"The Error Normalizer"

Inhibitory neurons in biological neural circuits serve multiple functions — balancing excitation, gating signals, sharpening responses. One well-studied role is divisive normalization: scaling neural activity relative to its neighbors, compressing the dynamic range to handle inputs that vary over orders of magnitude. This explains how we see in both sunlight and starlight.

The new finding: normalization applied to error signals used for learning, rather than to the neural activity itself, produces a distinct and measurable improvement in performance. When the signal that drives synaptic plasticity — the error between what happened and what was expected — is normalized by inhibitory circuits, the network learns better under variable conditions.

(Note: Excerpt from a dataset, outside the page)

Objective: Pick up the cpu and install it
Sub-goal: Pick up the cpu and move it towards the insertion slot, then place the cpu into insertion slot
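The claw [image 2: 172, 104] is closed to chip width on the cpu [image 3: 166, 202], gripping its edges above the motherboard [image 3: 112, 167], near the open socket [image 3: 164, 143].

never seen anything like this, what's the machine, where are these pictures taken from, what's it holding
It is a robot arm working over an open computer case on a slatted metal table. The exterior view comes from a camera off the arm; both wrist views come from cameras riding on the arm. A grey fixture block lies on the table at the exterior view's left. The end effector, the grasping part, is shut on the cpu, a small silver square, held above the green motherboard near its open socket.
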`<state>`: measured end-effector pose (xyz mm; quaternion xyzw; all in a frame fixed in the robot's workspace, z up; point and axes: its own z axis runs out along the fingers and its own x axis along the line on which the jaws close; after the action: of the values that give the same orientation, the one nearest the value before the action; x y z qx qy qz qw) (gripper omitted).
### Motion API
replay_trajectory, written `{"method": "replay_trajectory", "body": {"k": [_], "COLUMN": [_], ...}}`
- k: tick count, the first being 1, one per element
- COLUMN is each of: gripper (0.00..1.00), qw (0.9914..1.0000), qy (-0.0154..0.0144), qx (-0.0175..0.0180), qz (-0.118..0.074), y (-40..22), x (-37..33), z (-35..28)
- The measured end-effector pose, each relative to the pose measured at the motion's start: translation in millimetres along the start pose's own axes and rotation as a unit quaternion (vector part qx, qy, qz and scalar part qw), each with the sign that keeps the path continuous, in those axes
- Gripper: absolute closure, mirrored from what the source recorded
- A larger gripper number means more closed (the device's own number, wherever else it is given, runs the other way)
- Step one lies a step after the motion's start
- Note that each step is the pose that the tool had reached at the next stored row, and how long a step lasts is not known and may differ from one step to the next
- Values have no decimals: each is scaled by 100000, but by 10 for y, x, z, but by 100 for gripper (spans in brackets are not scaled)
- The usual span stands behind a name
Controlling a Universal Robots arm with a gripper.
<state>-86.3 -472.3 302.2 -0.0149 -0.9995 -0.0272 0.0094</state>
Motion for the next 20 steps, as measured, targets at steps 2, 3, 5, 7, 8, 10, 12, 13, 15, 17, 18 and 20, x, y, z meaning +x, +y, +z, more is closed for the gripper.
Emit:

The mechanism isn’t about compressing activity. It’s about compressing the learning signal. In tasks where input statistics change (variable lighting in image recognition, for example), the raw error signal fluctuates wildly even when the network’s performance is stable. Normalizing the error removes the nuisance variability, letting the learning rule respond to genuine mistakes rather than to changes in signal amplitude.

The result separates two functions that normalization could serve: perception and learning. Normalizing activity helps you perceive consistently despite changing inputs. Normalizing errors helps you learn consistently despite changing inputs. Same computational operation, different targets, different consequences.

Inhibitory neurons were always known to be diverse in function. This adds a specific prediction: the inhibitory circuits involved in modulating plasticity should have different connectivity and dynamics from those involved in modulating activity. The same trick applied to different signals does different work.